# I am stoked!!



## Profikiskery (Oct 14, 2015)

My biggest order so far....and yes I am proud. 

Wanted to say thanks to the forum. I am no where near the caliber you guys are. I don't know chemistry, but I am learning everyday and working diligently.

As bad as I want one...still no fume hood. Spent more trying to build one, that I could have bought one for. It is still my goal. 

Just wanted to share my progress, and say thanks for the great forum. I don't think I can ask anything that the answer is not already here for. That is awesome!!

Craig


----------



## Barren Realms 007 (Oct 14, 2015)

Looks like you have some silver there. Take a bar out so we can get a better look.


----------



## kurtak (Oct 14, 2015)

Barren Realms 007 said:


> Looks like you have some silver there. Take a bar out so we can get a better look.



Silver :shock: - I thought it was food in a seal a meal package that he was going to cook in the Pyrex baking dish :twisted: :lol: :mrgreen: 

Nice Craig 8) 

Kurt


----------



## Palladium (Oct 14, 2015)

Silver mre's !


----------



## jason_recliner (Oct 14, 2015)

I know it's a bit OCD, but the missing one is annoying me. :lol:


----------



## UncleBenBen (Oct 14, 2015)

Wow, that's not just OCD. That's more like CDO. Which is like OCD, but in alphabetical order LIKE IT SHOULD BE!!!!! I crack myself up sometimes...

Congrats on that order! Hope it goes well!


----------



## Anonymous (Oct 14, 2015)

I didn't dare ask what it was- - it looked like illegal substances weighed out in baggies on my screen...... Especially with a title like "I'm stoked!!" 8) 8) 8)


----------



## Palladium (Oct 14, 2015)

spaceships said:


> I didn't dare ask what it was- - it looked like illegal substances weighed out in baggies on my screen...... Especially with a title like "I'm stoked!!" 8) 8) 8)

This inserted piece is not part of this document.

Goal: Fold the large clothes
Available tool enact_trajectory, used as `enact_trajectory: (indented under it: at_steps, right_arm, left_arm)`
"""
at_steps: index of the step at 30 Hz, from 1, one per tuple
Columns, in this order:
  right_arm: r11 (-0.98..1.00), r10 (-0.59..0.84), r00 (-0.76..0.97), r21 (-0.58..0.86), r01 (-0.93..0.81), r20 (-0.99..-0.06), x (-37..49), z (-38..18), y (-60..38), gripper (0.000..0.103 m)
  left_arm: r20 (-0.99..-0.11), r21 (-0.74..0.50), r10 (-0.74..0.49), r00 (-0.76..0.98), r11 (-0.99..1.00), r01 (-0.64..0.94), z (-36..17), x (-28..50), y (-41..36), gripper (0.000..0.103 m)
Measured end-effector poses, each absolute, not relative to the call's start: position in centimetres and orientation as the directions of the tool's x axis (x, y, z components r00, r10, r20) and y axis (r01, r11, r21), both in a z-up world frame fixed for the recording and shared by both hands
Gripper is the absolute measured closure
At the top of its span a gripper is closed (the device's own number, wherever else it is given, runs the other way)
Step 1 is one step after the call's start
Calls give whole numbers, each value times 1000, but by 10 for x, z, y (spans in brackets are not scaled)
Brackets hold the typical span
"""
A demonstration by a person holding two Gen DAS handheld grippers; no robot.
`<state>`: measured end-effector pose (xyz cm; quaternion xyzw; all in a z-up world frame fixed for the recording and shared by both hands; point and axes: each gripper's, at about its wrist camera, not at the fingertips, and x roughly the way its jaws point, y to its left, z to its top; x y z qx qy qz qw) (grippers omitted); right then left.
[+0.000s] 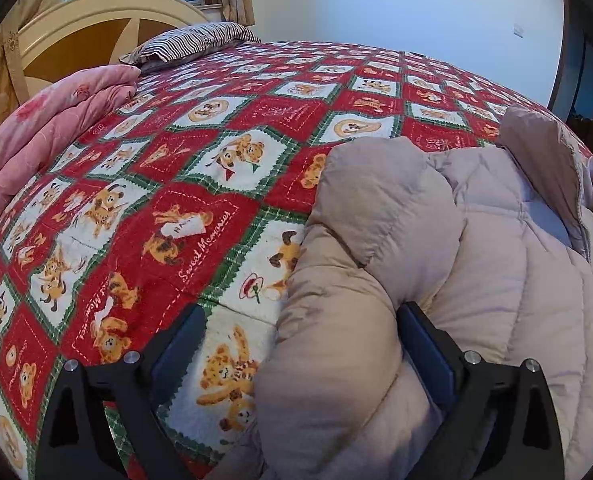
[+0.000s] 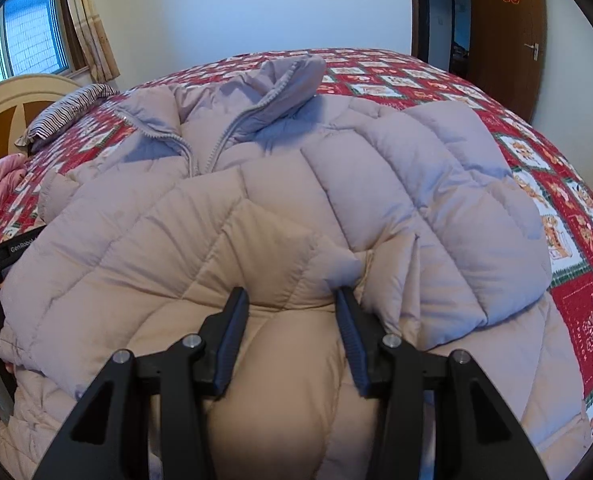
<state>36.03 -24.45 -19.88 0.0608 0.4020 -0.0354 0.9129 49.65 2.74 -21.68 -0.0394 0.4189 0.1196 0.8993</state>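
The pale beige puffer jacket (image 2: 280, 184) lay spread across the bed on the red teddy-bear patchwork quilt (image 1: 200, 152), collar (image 2: 284, 76) and zip toward the far side, one sleeve (image 2: 448, 200) folded in over the chest.

The right gripper (image 2: 292, 312) pointed steeply down at the near hem with a fat roll of padding bulging up between its jaws, which stood about half apart. The pads looked pressed into the fabric on both sides, so I read that as a hold on the jacket. The left gripper (image 1: 300, 344) had its jaws spread wide; the jacket's left edge and folded sleeve (image 1: 360, 264) sat between them, the right-hand finger against the padding, the left-hand finger over bare quilt. Nothing was clamped there.

What could have gone wrong? Slippery, puffy shell — the right pads might have held only the outer layer, and a lift could have let the bulk slide out or dragged the folded sleeve back open. The left, closing from that spread, could have pinched quilt along with the jacket and hauled the bedcover up too. And one side gripped with the other loose would have made for a lopsided, twisted fold.

Containers — none on show. Only a folded pink comforter (image 1: 48, 136) and a striped pillow (image 1: 188, 40) near the headboard (image 1: 84, 32), well clear of the jacket.
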Motion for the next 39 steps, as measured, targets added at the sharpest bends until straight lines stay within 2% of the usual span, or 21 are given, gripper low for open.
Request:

If the powers that be had their way it would be illegal!
Maybe not today, but in the end that's where it's headed.


----------



## Profikiskery (Oct 16, 2015)

The gentleman showed up today to pick up his order. He was a bit nervous about his purchase and I could tell. I took him through my little set up and showed him how the process worked. I also showed him on Ebay where like bars were selling for more money. He really got excited after seeing that and ordered another 50 ounces. 

It really made me feel good he liked my work. He was worried because the bars were not stamped, but my feelings are just because it is stamped fine silver don't make it so. I have confidence in my product thanks to you guys!!

This was a fluke for me. I had collected a lot of sterling through the years and we just wanted to downsize and maybe move to a smaller house since the kids are gone. It has turned out to be quite a hoot!! I started refining in February and now have over 500 transactions on Ebay and growing so fast I am thinking about hiring a part timer. So far have taken in about $18,000 and think by the end of the year maybe $24,000. That's just cash flow and not profit but you guys get the jest. Am not bragging, just thankful and excited as to what I found here and how much it has helped us. 

I still am confused and reading about a few things. Electrolyte solution is still something I can't get a grip on. I feel like I am not proficient with that yet. It seems to work different everytime. I also still can't use the torch Palladium recommended proficiently either. I have had it three months now and still its a mystery. 

Have had a few customers tell me they tested my bars and they matched up, but I wish I could find a way to test the purity myself. Could use some help there....

Thanks so much for the wealth of information here. I am trying my best to take advantage of it....

Craig


----------